Freeline Announces Updated Development Plan and Timelines for FLT190 for People with Fabry Disease
Company to progress to second dose cohort in the MARVEL-1 study immediately, with first patient dosing expected in mid-2022
LONDON, March 24, 2022 (GLOBE NEWSWIRE) – Freeline Therapeutics Holdings plc (Nasdaq: FRLN) (the “Company” or “Freeline”), today announced an updated clinical development plan and timelines for FLT190 for people with Fabry disease, a rare, inherited lysosomal storage disorder resulting in cell abnormalities and organ dysfunction that affect small blood vessels, tissues and organs including skin, kidneys, heart, and the nervous system. The Company will proceed immediately to the second dose cohort (1.5e12 vg/kg) in the MARVEL-1 dose escalation study, with the first patient expected to be dosed in mid-2022.

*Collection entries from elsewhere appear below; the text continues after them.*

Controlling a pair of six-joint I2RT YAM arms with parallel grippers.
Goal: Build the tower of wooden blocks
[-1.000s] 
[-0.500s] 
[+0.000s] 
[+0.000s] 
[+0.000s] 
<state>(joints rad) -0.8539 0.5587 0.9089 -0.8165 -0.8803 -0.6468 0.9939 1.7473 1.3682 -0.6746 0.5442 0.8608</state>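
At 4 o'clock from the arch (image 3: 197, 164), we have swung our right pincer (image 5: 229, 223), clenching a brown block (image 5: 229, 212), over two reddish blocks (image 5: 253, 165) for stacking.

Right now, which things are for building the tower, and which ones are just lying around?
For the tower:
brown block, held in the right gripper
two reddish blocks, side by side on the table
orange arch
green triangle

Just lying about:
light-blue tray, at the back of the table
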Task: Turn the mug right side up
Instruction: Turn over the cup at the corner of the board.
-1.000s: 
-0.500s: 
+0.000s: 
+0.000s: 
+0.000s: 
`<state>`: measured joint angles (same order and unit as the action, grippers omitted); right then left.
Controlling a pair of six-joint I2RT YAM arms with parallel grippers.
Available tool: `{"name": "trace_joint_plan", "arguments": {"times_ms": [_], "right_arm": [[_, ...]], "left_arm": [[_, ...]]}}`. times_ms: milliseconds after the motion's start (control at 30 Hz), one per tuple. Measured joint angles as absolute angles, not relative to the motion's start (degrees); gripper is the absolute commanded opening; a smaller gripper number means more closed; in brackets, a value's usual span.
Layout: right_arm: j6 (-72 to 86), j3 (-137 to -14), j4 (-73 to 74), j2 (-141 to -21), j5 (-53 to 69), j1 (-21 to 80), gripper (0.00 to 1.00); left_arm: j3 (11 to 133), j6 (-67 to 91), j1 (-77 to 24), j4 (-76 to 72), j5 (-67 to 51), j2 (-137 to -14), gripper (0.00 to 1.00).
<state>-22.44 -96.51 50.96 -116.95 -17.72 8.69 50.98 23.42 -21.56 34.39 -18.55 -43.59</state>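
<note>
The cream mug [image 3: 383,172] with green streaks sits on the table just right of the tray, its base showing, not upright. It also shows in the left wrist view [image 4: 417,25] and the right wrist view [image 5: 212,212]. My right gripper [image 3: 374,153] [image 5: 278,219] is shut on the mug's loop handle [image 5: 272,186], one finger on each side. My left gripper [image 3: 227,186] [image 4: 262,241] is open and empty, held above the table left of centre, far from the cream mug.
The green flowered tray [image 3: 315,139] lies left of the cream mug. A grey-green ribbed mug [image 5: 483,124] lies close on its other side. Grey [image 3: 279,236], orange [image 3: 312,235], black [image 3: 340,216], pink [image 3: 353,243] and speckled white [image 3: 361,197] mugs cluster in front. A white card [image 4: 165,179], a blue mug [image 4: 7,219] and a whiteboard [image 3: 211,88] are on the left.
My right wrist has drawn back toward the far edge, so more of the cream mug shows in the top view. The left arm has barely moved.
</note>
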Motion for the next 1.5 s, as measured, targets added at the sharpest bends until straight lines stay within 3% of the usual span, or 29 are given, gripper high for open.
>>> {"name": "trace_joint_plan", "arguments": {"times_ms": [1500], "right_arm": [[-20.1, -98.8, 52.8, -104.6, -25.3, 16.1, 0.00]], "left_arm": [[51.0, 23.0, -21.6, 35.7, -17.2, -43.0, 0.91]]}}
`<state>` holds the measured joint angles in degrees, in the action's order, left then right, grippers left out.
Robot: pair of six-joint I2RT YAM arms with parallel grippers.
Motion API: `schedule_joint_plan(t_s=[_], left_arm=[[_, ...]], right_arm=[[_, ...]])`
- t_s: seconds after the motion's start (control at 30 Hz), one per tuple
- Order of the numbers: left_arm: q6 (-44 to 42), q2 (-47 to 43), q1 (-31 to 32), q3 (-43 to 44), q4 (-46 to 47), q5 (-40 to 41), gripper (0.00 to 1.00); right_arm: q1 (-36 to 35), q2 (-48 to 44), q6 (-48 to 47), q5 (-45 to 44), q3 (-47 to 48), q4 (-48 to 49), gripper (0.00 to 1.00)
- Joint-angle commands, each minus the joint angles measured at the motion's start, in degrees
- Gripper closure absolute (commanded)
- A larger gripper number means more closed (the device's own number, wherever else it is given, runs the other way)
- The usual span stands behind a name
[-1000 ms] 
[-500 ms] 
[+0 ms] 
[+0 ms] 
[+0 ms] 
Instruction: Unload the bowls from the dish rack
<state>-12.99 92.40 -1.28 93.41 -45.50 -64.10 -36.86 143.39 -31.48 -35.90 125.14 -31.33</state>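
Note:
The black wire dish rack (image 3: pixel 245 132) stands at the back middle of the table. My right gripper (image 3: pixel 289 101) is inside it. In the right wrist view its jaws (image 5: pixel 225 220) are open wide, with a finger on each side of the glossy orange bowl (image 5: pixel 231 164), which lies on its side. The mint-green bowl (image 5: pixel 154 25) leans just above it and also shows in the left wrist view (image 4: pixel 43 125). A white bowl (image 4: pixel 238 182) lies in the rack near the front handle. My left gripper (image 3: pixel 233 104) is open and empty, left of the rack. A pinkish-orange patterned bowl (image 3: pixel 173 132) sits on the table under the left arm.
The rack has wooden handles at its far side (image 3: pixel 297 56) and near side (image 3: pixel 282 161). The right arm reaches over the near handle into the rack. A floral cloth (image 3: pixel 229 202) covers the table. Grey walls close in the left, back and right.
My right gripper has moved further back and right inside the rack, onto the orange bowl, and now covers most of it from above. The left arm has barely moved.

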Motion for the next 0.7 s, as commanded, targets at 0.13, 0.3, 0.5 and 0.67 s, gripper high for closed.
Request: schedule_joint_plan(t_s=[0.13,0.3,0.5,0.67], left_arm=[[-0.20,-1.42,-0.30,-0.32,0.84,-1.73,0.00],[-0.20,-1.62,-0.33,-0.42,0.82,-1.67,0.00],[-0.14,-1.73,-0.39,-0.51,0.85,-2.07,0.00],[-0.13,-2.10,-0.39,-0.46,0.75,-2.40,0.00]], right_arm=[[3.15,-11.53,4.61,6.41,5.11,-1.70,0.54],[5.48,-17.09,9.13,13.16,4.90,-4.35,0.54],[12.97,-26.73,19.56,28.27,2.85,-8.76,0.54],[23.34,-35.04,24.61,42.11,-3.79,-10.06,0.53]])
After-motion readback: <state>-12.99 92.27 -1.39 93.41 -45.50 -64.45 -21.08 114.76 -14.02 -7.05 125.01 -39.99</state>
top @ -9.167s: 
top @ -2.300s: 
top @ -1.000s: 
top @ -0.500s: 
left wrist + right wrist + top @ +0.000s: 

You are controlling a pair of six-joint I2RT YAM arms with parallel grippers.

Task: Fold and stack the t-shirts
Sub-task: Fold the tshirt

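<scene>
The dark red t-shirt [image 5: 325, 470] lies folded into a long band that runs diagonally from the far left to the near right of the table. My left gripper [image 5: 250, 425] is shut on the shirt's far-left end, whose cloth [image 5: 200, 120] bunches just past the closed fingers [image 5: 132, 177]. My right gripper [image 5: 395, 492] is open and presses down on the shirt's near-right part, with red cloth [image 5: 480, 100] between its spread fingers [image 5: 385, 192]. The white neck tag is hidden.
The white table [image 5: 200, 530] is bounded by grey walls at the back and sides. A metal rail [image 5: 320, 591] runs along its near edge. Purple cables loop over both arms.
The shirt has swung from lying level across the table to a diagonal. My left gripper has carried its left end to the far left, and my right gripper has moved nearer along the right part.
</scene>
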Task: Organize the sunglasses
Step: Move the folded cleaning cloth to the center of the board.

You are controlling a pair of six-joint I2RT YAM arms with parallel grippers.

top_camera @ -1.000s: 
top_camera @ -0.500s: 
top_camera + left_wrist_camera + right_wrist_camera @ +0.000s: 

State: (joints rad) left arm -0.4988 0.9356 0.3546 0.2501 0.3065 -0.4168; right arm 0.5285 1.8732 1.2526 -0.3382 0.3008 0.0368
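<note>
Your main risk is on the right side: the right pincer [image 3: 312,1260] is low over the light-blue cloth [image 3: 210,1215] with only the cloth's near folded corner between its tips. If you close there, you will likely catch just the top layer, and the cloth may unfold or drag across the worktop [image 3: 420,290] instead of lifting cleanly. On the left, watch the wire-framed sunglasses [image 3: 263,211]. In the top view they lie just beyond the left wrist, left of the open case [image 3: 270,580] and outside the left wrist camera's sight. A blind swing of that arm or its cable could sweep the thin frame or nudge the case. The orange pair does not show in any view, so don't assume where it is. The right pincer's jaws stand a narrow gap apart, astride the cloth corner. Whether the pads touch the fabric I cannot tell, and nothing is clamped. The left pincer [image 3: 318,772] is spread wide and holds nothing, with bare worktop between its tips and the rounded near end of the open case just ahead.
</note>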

Previous plans to dose an additional patient in the first cohort (7.5e11 vg/kg) have been revised based on a thorough review of the pre-clinical data and the clinical efficacy and safety data for the first and second patients in the MARVEL-1 study, which now extend two years and nine months, respectively. Freeline presented the results of this data review to the independent Data Monitoring Committee (DMC) of the MARVEL-1 study, which supports accelerated progression to the second dose cohort.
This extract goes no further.